The documentation set for this product strives to use bias-free language. For the purposes of this documentation set, bias-free is defined as language that does not imply discrimination based on age, disability, gender, racial identity, ethnic identity, sexual orientation, socioeconomic status, and intersectionality. Exceptions may be present in the documentation due to language that is hardcoded in the user interfaces of the product software, language used based on RFP documentation, or language that is used by a referenced third-party product. Learn more about how Cisco is using Inclusive Language.

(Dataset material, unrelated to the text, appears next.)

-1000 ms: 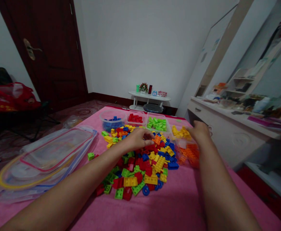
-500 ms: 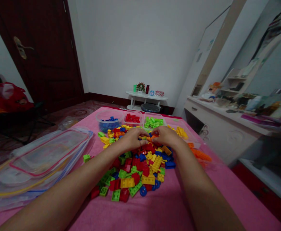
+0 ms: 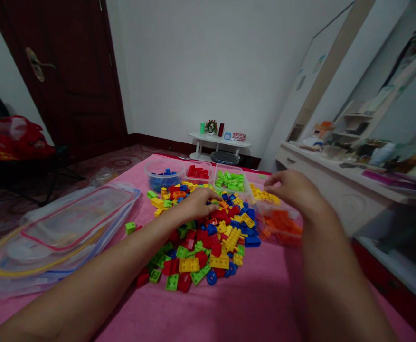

In April 2022, a blog was posted announcing support for a new PCIe node called the Cisco UCS® X440p PCIe Node in our Cisco UCS X9508 Chassis. This allowed a traditional blade form factor to take advantage of double-wide, full-height, and full-length GPUs without compromising the simplicity of a modular architecture. Our innovation didn’t stop there. According to the recent Cisco Global AI Readiness Index, 85 percent of the respondents stated they had less than 18 months to deploy an AI strategy or could recognize negative business benefits if that timeline wasn’t met. Within that study, 50 percent of the companies stated that 10 to 30 percent of their budgets was already dedicated to AI. These insights can help us develop products that will not only meet industry demand but also help customers who are facing tight timelines or customers that could be faced with the complexities seen in newer innovations. Some of those innovations we are going to cover in this paper include the recent addition of the Cisco UCS X580p PCIe Node and Cisco UCS X9516 X-Fabric module to the Cisco UCS X-Series Modular portfolio.

UCS X-Series with X580p and X9516 managed by Intersight
Before we dive deeper into the next-generation PCIe support in the Cisco UCS X-Series servers, let’s take a look at why GPUs in modular servers are important. When Cisco first announced the Cisco UCS X440p PCIe Node,customers may have focused on workloads like graphics-accelerated VDI use cases or AI Inferencing.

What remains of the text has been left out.